As Bloom sits talking, studiously ignoring the long gash the makeup crew has created on his right thigh, he’s mindful that “I still have to shoot this scene where I see my brother go out to fight Achilles. Hector is an honorable and skillful and brave and strong fighter, you know. But Achilles is just a killer. So when he goes out to fight—I still have to play this moment where I see my brother do what I should have done.”
“Paris is a very different role for Orlando Bloom,” says Benioff. “Obviously he was the kind of fearless hero in The Lord of the Rings who gets to run up an elephant and shoot an arrow in his brain. And here, yeah, he is showing fear. I would just say in defense of Paris, I mean, I don’t think many of us have had to walk across a field facing a large angry man with a sharp sword who wants us dead because we stole his wife.”
“Amidst this epic, fantastic, huge sort of drama,” says Bloom, “it’s very human at the crux of it. It deals with very human issues: anger, hate, love, fear, and all those things that lead a man to war, lead a country to war.
“As a young prince, Paris has been protected by the umbrella of that family and that environment,” he adds. “He’s an archer, which is more of a sport, and he’s never really taken up a blade. He’s left it up to his older brother to be the warrior. He’s a complex character, an antihero, dark. There are certainly a lot of dark qualities about him because of the decision he makes.”
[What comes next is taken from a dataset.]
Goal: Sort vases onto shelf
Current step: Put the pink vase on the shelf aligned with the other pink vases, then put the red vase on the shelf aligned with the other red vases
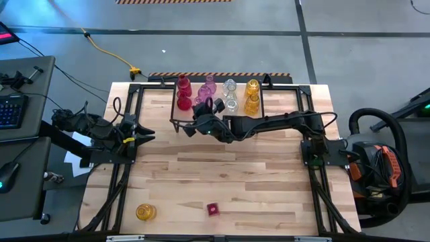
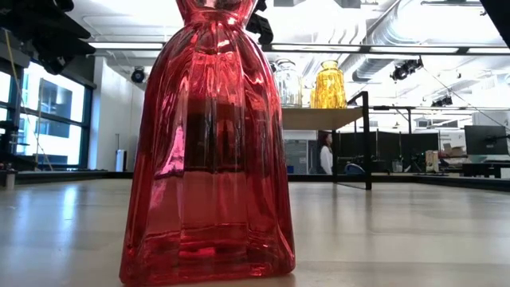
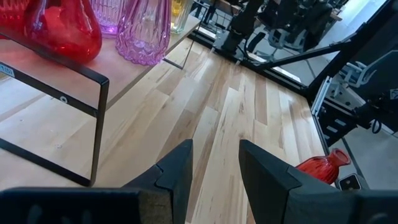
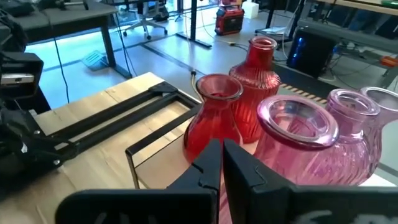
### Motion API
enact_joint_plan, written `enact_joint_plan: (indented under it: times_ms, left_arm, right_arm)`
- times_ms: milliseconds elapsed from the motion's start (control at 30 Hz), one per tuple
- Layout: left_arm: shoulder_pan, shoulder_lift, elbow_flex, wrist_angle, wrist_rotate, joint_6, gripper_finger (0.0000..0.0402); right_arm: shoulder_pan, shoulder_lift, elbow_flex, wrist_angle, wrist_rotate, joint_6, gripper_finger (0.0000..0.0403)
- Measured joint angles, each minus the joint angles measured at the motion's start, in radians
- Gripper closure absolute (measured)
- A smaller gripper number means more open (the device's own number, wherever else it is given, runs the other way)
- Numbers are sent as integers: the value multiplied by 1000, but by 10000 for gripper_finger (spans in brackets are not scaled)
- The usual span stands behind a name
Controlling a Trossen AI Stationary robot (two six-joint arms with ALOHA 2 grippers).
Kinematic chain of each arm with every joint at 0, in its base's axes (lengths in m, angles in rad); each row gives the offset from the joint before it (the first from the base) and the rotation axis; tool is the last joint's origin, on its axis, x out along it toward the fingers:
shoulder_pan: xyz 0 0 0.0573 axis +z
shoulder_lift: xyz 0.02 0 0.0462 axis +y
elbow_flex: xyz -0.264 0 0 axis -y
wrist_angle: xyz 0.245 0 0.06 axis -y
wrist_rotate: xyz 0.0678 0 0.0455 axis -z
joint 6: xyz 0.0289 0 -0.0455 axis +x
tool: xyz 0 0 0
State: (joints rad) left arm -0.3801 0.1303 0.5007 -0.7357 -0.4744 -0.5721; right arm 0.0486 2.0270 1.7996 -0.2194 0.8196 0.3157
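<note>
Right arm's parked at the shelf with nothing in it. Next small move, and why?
Probably pull the right gripper back from the shelf toward the table's near edge. Its fingers look shut and empty beside the pink vases, while a small red vase and a yellow vase sit unsorted on the table. The left gripper waits at the left side.

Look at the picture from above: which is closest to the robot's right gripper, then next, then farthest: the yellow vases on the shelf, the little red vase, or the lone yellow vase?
From the right gripper:
1. Yellow vases on the shelf, at the shelf's right end.
2. Small red vase, near table edge.
3. Lone yellow vase, near-left corner.
</note>
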Motion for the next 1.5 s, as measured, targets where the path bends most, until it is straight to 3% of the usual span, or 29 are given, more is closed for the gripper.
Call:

Despite his treatment at the hands of Menelaus, Paris will live to fight on for Troy. In fact, those archery skills will, as readers versed in Homer’s story well know, lead to a crucial enemy’s death in a way that’s anything but gentle. Just as Brian Cox’s Agamemnon was induced to slaughter a hugely sympathetic character in the person of a man he much admires—“It was nerve-wracking,” he says. “On my first day I killed one of my icons”—Bloom must unleash his arrows at Pitt’s Achilles. “He’s a demigod, the most incredible warrior known to man, and the fact that I have to [do that] was such a challenge—to try and make an audience understand the motives behind this character’s actions so they don’t completely despise him. ”
Bloom pauses as a seabreeze that’s accompanying the arrival of dusk sends a half-hearted dust devil across the ground toward him. Just behind it is an assistant director coming to say Bloom is wrapped for the day. Many a young actor would be halfway to the trailer in a heartbeat, heading for the hotel pool and a beer, but Bloom politely asks for a moment and walks a few paces to get his benediction from Petersen. He gives an inquiring look, ready for a last thought, but the director just gazes back with obvious fondness and gives him an acknowledging nod. Well, then, Bloom’s manner seems to say, as he brings forth his hand with a slightly formal hitching motion to shake Petersen’s. “A pleasure doin’ business with ya, boss,” he says. Trudging through the giant plaster construction that is the city gate, he finishes his interrupted thought: “Paris is a young man, and I’m a young man. And as a young man, you’re coming to terms with an awful lot that you battle with. It’s the seven deadly sins, you know, everyone’s trying to understand what they mean to him. And so it’s been a challenge.” He waits a beat, making sure of eye contact so it’s understood that if the next words are the expected ones, they’re not empty: “But a really exciting one.”
*Side quote* – “My biggest challenge,” says Bloom, “was to step into the shoes of a character who is fundamentally doing something so wrong.”